A new year, a new website! I've redone my website again and now use my cool laria.me domain to host it.

It's mostly a blog and my plan is to write long-ish articles here from time to time, instead of the mostly really short articles from my old blog, although I've imported some of them, so it's not so empty here.

I first thought about redirecting everything from my old blog to here, but decided against it: I wanted a better URL schema and didn't want to keep all of my old articles here. If you are interested in the writings of old me, here is the old blog. I'll keep it around to prevent the links from breaking. But I'll include a link back to the new page to redirect visitors to this new shiny page :).
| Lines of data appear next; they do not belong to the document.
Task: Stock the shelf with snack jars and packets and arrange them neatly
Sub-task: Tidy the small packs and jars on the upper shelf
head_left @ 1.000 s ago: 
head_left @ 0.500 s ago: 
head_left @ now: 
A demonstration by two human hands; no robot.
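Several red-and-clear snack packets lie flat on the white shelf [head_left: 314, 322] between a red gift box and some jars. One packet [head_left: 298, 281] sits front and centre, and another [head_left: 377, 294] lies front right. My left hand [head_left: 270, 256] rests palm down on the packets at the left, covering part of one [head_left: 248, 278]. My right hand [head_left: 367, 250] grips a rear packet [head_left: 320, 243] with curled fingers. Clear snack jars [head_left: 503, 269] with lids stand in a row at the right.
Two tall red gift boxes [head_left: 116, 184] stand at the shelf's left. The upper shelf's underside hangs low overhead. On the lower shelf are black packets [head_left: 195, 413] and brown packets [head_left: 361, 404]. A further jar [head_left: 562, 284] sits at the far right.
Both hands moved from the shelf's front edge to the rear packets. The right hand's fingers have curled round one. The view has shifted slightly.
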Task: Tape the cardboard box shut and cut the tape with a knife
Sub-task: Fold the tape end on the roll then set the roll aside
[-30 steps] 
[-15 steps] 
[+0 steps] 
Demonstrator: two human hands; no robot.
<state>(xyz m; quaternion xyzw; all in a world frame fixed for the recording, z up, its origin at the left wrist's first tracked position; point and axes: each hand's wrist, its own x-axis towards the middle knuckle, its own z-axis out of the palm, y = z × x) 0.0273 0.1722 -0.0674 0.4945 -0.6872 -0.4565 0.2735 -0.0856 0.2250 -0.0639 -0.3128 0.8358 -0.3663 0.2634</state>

The backend is written in Go and uses MariaDB to store the blog articles. I thought about just using a static page generator (or using my own), but I really wanted a search function. In retrospect, I should have probably used PHP, since it's better suited for webpages and I would have been done earlier, but this was a great opportunity to write some Go after some time. Also I haven't really used the SQL abstraction in Go before. At first I didn't like it, but I got somewhat comfortable with it rather quickly. You can have a look at the source code (I'm not too happy with it right now, it sure could use some refactoring. But it's good enough for now and I want to work on other things for now).

I now write articles and other content on my computer as markdown files, upload them to my server and trigger an update command, which will parse the files and populate the database. Being able to write the articles as plain text files makes it a much more pleasant experience to write them for me.

Also, I like that it has a dark mode (using @media queries that check for the prefers-color-scheme property) and syntax highlighting of code blocks (using Chroma as the highlighter and goldmark-highlighting to integrate it into the goldmark Markdown parser/renderer):

package main

import "fmt"

func main() {
    fmt.Println("Hello World!")
}

Isn't that cool?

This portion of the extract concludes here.